A = Partly. An Appeal Tribunal will in principle be able to correct errors of law and ensure consistency of decisions within the agreement. However, the existence of an Appeal Tribunal for each agreement has the potential to undermine the attainment of more consistency in International Investment Law as a whole.
It would also seem to present particular problems for the EU, as different Appeal Tribunals could diverge on key interpretation issues. One could imagine that the EU would nominate the same members to different Tribunals in order to promote consistency. However, this would be unfair to other Treaty Parties as it would give the European members undue influence, may affect the members’ independence and other Treaty Parties may be unwilling to consent to the appointment of certain members appointed by the EU to one Tribunal to their own Appeal Tribunal.
Q 7 = Will the CJEU object to this new “Investment Court System”?
A = Unclear.

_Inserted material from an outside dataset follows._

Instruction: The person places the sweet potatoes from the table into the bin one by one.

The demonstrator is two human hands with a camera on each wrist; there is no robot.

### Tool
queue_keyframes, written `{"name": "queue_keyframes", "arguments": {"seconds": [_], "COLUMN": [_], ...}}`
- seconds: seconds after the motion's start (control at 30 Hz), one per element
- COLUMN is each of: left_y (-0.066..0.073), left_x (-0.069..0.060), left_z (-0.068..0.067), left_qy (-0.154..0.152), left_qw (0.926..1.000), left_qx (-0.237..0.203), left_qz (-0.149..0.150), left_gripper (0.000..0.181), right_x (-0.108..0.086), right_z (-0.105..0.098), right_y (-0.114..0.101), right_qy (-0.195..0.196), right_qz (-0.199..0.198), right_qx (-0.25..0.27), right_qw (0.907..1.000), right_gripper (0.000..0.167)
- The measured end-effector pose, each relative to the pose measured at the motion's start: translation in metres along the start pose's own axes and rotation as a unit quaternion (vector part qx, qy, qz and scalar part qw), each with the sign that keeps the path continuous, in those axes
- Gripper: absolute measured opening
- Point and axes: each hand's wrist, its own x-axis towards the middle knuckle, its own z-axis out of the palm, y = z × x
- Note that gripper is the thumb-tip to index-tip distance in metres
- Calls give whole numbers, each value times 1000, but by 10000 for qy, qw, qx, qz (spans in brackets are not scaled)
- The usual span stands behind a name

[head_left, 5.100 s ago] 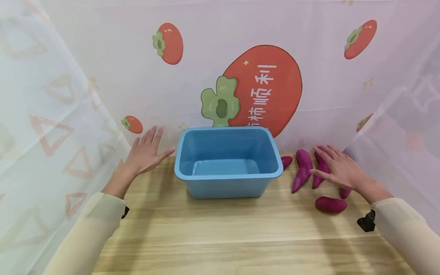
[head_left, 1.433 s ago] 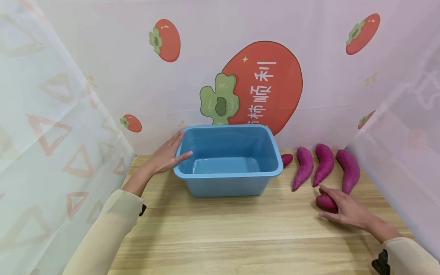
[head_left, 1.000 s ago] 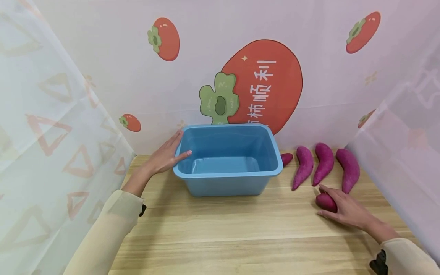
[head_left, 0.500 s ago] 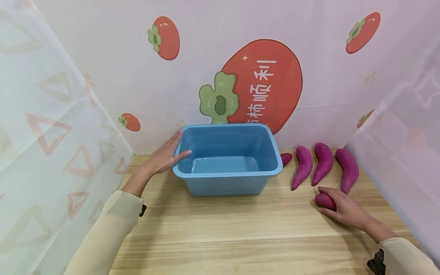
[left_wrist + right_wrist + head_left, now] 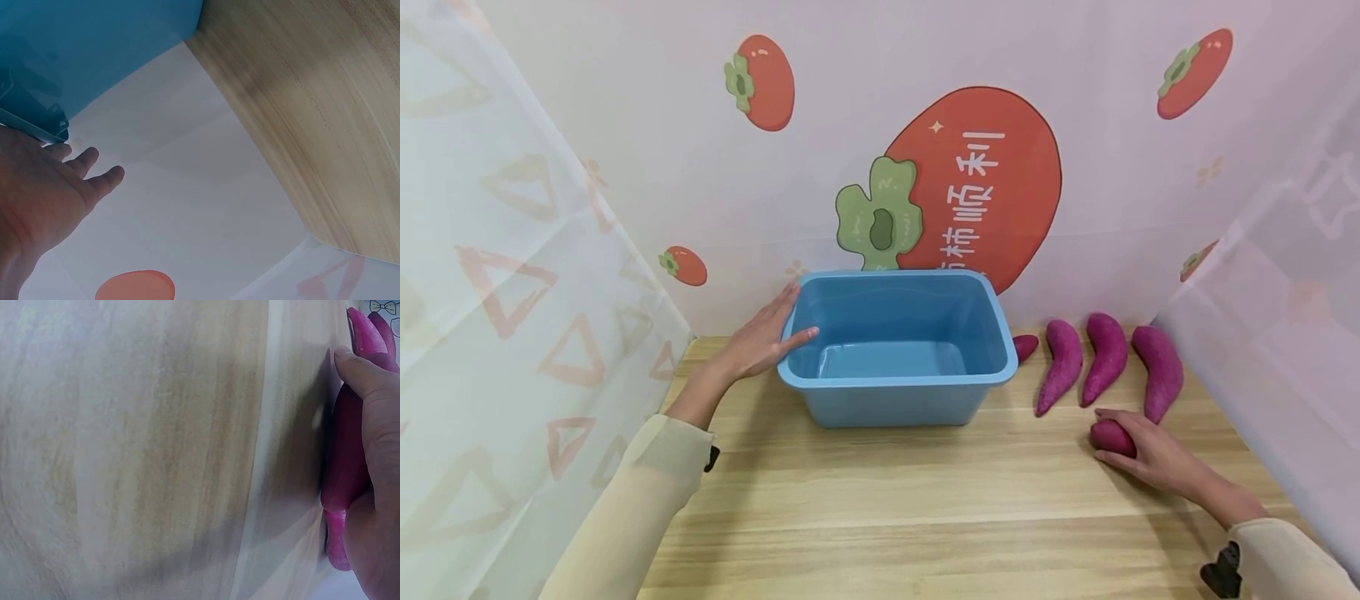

As Schill recently argued, as long as only international investment treaties and not EU Law is being interpreted, the ICS may not conflict with the jurisdiction of the CJEU. However, the interpretation of domestic law (even as a “fact”) by the ICS remains contentious.
In 2014, the CJEU was asked to render an advisory opinion on who has the competence to sign and ratify the FTA with Singapore. It remains to be seen whether the CJEU might take this opportunity to give its opinion on the compatibility of traditional ISDS with the jurisdiction of the CJEU. It is also unclear whether the enhanced public dimension of an ICS makes the likeliness of conflict higher or lower.
Q 8 = Will the EU proposal be sufficiently attractive to investors or will they turn away from the State dominated system?
A = Only time will tell, but chances are that once in place, investors will adopt the system. Opponents have argued that States may “stack the deck” (so to speak) by appointing to the ICS only pro-State individuals. However, if the States were to do so, one may question the point of including an investment protection dispute settlement process in such agreements at all. In fact, Canada, the US as well as many European countries have by now realized that the system protects both their “defensive” and “offensive” interests.
Q 9 = Does the proposal set the stage for a (smooth) transition to a truly multilateral system?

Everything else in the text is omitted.